_Try it_.
Images excepted, the data below must be repeated exactly.

::::::

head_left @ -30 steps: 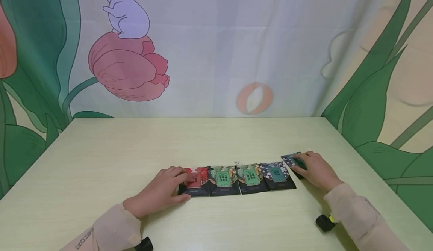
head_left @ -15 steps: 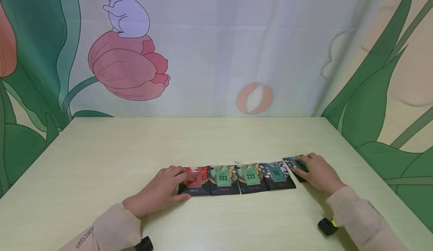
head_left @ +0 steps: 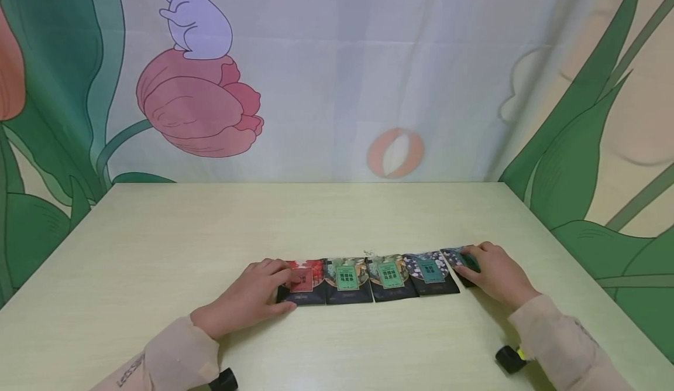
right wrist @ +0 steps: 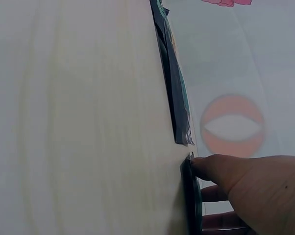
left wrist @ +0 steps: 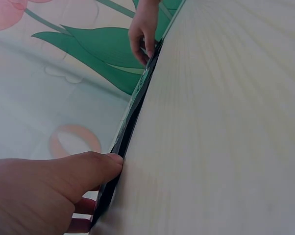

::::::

_Output_.
head_left @ -30 steps: 
head_left @ -15 steps: 
head_left @ +0 steps: 
right wrist @ +0 steps: 
left wrist @ +0 steps: 

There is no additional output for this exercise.